▸ **Task instructions**
Repeat the stretch of entries below from the line with "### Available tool" through the line with "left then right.". Include both ends and add nothing.

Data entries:
========================

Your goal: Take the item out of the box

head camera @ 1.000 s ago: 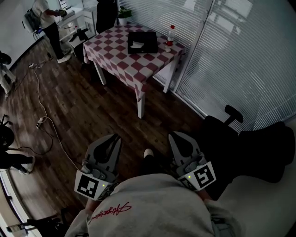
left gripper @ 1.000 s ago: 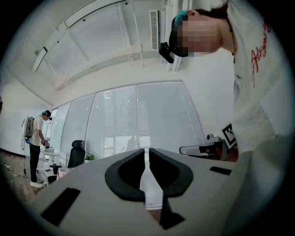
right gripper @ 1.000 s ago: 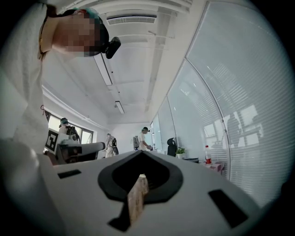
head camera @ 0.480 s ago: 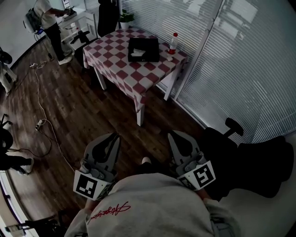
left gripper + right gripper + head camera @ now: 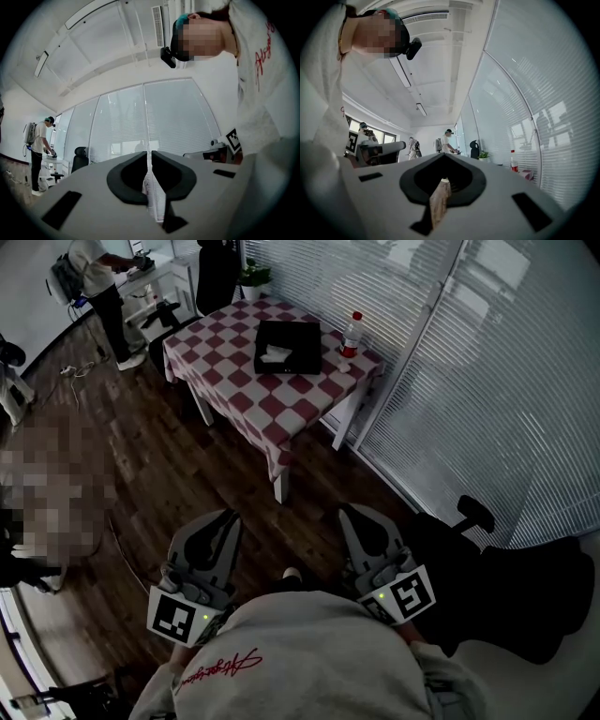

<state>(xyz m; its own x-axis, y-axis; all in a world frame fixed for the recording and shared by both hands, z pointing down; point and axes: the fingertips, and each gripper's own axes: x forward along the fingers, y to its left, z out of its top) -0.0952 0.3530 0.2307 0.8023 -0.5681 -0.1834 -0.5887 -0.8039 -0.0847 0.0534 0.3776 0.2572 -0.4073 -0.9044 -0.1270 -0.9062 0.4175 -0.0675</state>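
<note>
At the left, the left hand-held gripper [image 5: 229, 518] is held low against the body, its jaws brought together to a thin slit with nothing between them. Ahead, across the wooden floor [image 5: 169, 465] and well apart from both tools, a checkered surface [image 5: 234, 381] is seen. The black box [image 5: 289, 345] lies toward its far right corner, apparently open at the top, and a pale item [image 5: 275, 353] can be made out inside it at the box's left side. The right hand-held gripper [image 5: 350, 513] is likewise shut and empty. A red-capped bottle [image 5: 352, 331] stands just beside the box at the right edge. The step in hand is judged to be the approach: the surface should be met squarely, one gripper opened before the box is reached, and the bottle kept clear of.
</note>
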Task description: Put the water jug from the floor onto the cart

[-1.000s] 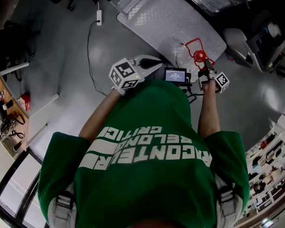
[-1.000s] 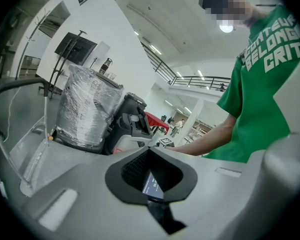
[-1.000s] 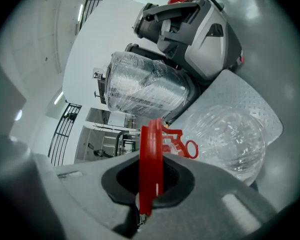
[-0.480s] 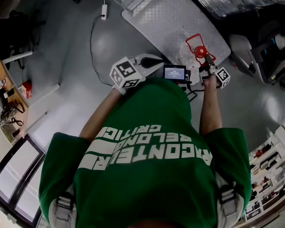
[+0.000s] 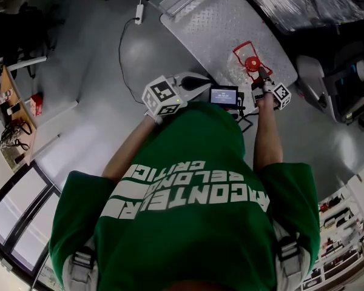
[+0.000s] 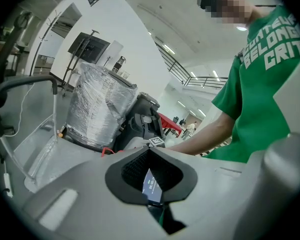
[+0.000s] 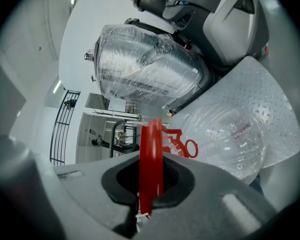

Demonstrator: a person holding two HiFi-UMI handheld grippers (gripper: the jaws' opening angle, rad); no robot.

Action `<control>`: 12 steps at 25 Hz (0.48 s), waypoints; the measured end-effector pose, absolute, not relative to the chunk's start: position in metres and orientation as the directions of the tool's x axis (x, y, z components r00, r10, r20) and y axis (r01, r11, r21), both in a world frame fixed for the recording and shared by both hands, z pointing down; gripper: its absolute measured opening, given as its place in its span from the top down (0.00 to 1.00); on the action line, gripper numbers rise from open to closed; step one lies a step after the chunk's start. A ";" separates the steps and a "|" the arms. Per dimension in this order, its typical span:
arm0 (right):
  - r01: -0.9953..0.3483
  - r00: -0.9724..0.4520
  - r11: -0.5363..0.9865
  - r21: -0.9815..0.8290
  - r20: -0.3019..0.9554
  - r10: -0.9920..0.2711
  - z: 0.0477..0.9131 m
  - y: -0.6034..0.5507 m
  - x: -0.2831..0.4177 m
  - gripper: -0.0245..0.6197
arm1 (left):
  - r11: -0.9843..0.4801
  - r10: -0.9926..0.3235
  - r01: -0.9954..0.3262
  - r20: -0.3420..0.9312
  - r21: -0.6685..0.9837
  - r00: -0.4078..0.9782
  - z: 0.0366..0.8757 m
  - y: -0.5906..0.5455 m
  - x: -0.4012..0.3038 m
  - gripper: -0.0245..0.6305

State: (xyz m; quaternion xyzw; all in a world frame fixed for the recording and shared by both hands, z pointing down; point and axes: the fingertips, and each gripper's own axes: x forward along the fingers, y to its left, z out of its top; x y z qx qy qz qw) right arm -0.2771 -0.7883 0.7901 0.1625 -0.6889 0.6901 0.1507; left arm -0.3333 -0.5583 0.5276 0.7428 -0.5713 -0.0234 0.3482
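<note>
1. A person in a green shirt (image 5: 188,187) stands over the scene, with a small lit screen (image 5: 224,96) just in front of the chest, between the two arms
2. The left gripper (image 5: 197,81) is held out level over the grey floor (image 5: 91,71), just short of the cart's near end. Its jaws are clenched together with nothing in them, and only the screen shows through the hollow behind the pads
3. The right gripper (image 5: 262,77) reaches to the near end of the cart on the person's right. Its jaws are clamped on the red handle (image 7: 151,159) of the water jug, and the flat strap stands on edge between the black pads
4. The water jug (image 7: 230,139) is clear, with a red cap. It sits at the cart's near right corner, right beyond the right gripper, its round body against the patterned metal deck. Whether its weight rests on the deck or hangs from the handle cannot be told
5. The cart (image 5: 212,23) is a low flat platform of ribbed metal plate that runs away from the person, and the rest of its deck is bare
6. Past the cart's far edge stands a big bundle (image 7: 145,69) wrapped in shiny plastic film, with a grey and black machine (image 7: 215,14) beside it
7. To the left of the cart a thin cable (image 5: 124,59) trails across the floor
</note>
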 end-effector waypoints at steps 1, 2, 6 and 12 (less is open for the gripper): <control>-0.430 -0.903 -0.005 -0.903 0.430 -0.009 0.795 -0.788 -0.279 0.97 | -0.106 -0.863 -0.831 0.365 0.546 0.350 0.529 -0.563 -0.333 0.95; -0.432 -0.902 -0.004 -0.902 0.432 -0.002 0.801 -0.789 -0.278 0.97 | -0.111 -0.860 -0.830 0.367 0.546 0.356 0.530 -0.568 -0.333 0.95; -0.452 -0.892 -0.017 -0.892 0.453 -0.004 0.830 -0.794 -0.267 0.97 | -0.150 -0.842 -0.827 0.368 0.542 0.394 0.528 -0.592 -0.329 0.95; -0.513 -0.858 -0.043 -0.857 0.513 -0.001 0.854 -0.796 -0.239 0.98 | -0.209 -0.819 -0.818 0.361 0.536 0.446 0.522 -0.620 -0.325 0.95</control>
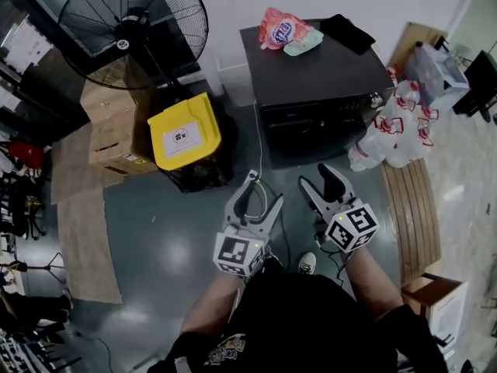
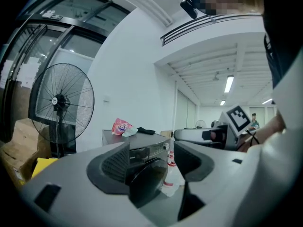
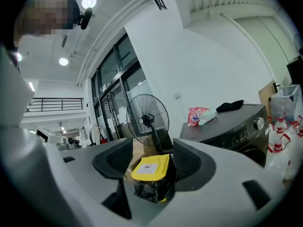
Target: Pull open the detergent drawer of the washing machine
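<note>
1. Dark-grey washing machine (image 1: 314, 76) sits at upper centre of the head view, well ahead of both grippers. Its detergent drawer belongs on the front panel, and I see nothing pulled out there.
2. My left gripper (image 1: 262, 193) has its jaws spread wide and empty. The right gripper (image 1: 320, 179) is parted too and holds nothing.
3. I judge the task not begun: approach, grip and pull all remain.
4. Glossy grey floor (image 1: 171, 247); yellow bin (image 1: 185, 136) and fan (image 1: 132, 26) at upper left, white bags (image 1: 392, 130) at right, pink packet (image 1: 281, 28) on the machine's top.
</note>
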The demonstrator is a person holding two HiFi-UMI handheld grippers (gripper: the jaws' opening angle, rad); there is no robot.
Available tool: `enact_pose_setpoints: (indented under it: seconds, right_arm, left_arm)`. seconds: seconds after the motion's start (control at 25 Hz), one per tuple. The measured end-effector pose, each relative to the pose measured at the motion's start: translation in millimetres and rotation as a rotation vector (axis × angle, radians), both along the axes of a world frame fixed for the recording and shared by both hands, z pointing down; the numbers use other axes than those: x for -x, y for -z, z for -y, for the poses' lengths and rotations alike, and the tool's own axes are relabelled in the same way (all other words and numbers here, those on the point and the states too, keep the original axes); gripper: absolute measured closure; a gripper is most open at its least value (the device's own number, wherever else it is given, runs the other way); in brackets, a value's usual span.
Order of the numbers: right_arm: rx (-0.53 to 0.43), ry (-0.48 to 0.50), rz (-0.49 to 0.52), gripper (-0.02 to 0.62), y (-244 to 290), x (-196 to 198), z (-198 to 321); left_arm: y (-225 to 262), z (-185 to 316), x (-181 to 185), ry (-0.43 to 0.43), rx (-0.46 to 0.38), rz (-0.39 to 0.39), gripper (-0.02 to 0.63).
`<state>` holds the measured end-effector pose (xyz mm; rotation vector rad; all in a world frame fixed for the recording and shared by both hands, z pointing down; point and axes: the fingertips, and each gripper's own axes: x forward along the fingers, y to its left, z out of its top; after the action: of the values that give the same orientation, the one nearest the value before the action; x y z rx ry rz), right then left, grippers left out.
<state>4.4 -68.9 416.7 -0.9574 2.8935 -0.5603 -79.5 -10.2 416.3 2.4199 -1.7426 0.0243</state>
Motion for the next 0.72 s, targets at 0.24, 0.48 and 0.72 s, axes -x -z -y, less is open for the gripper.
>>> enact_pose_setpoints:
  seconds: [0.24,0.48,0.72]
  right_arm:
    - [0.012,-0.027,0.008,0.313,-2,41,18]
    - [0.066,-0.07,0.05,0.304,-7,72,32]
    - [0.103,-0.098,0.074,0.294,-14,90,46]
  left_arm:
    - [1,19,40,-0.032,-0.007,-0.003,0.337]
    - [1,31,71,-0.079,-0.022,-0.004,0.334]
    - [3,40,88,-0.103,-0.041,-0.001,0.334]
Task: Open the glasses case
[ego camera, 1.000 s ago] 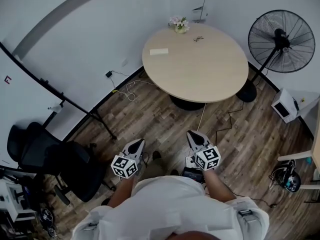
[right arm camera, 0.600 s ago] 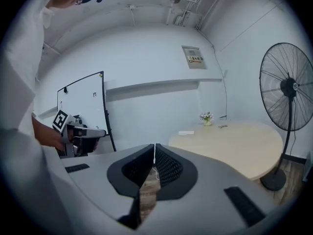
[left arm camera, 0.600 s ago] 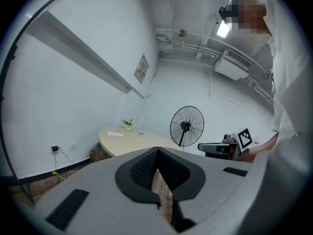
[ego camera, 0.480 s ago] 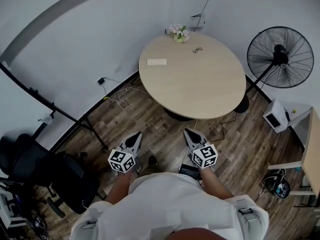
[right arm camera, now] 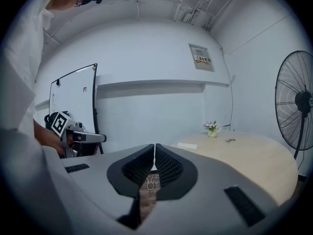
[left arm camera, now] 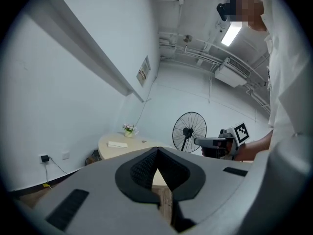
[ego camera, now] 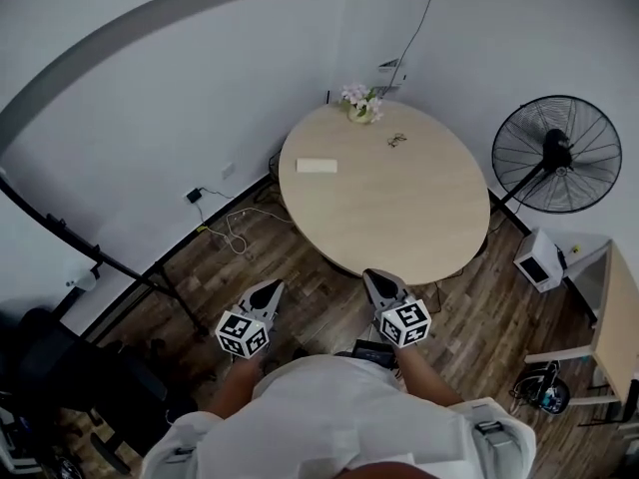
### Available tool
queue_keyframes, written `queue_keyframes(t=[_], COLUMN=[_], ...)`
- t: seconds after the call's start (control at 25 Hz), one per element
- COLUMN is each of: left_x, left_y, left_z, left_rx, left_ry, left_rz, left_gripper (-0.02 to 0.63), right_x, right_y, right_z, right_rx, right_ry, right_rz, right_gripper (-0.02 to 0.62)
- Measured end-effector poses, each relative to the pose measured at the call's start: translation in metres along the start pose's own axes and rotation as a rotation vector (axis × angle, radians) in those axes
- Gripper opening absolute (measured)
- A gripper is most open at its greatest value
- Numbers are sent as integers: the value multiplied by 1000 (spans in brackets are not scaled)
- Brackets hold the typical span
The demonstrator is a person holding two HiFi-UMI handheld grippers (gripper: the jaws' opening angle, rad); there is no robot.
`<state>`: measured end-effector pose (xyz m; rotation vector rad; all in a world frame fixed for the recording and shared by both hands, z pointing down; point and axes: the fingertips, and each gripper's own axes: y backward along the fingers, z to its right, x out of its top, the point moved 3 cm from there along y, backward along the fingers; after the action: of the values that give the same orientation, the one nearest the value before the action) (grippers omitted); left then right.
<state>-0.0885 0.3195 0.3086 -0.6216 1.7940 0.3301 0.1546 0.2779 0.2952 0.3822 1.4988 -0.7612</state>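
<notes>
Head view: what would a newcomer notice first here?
The round wooden table fills the middle, with a flat pale case near its left edge and a small flower pot at its far edge. A big floor fan stands to its right. The left gripper and right gripper are shut and empty, short of the table.

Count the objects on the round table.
3: flowers at the far edge, a small dark item near them, a pale flat glasses case on the left.
</notes>
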Motion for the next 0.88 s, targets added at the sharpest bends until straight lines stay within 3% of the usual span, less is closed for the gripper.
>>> queue_keyframes(t=[0.4,0.88], left_x=[13,52], left_y=[-64,-169], left_z=[-57,-130], left_rx=[-25,38], left_ry=[3,-5], left_rz=[-13,-52], left_gripper=[13,14], right_x=[6,29], right_y=[-58,-161], right_z=[37,136], right_rx=[-16,1], right_ry=[-3,-26], right_rz=[-17,37], right_gripper=[26,26])
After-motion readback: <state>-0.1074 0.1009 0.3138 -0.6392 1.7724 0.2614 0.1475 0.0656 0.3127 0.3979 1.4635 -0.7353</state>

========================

▸ **Task result**
### Available tool
queue_keyframes, written `queue_keyframes(t=[_], COLUMN=[_], ...)`
- t: seconds after the call's start (control at 25 Hz), one per element
- COLUMN is each of: left_x, left_y, left_z, left_rx, left_ry, left_rz, left_gripper (-0.02 to 0.63), right_x, right_y, right_z, right_rx, right_ry, right_rz, right_gripper (-0.02 to 0.62)
- Measured end-effector poses, each relative to the pose measured at the call's start: translation in metres along the start pose's own axes and rotation as a rotation vector (axis × angle, radians) in those axes
- Gripper opening absolute (measured)
- A gripper is most open at its greatest value
- Numbers are sent as integers: the value multiplied by 1000 (spans in brackets are not scaled)
- Brackets hold the typical span
The demonstrator is a person holding two HiFi-UMI handheld grippers (gripper: the jaws' opening angle, rad); there is no robot.
`<state>`: measured end-effector pose (xyz m; rotation vector rad; all in a world frame fixed for the recording and shared by both hands, z pointing down; point and axes: the fingertips, and each gripper's own axes: y backward along the fingers, z to its right, x out of its top, the point moved 3 cm from there along y, backward along the fingers; after the action: of the values that give the same orientation, the one nearest the value before the action) (grippers omitted); left then right.

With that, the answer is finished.